EXERCISE DIRECTIONS: Write out the data that follows. Keep every character unchanged.

SUPPLIED INFORMATION:
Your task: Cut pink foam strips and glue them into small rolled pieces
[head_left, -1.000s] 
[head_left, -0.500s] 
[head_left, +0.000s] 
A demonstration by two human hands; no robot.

FINISHED EXERCISE:
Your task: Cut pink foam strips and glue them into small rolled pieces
[head_left, -1.000s] 
[head_left, -0.500s] 
[head_left, +0.000s] 
A demonstration by two human hands; no robot.

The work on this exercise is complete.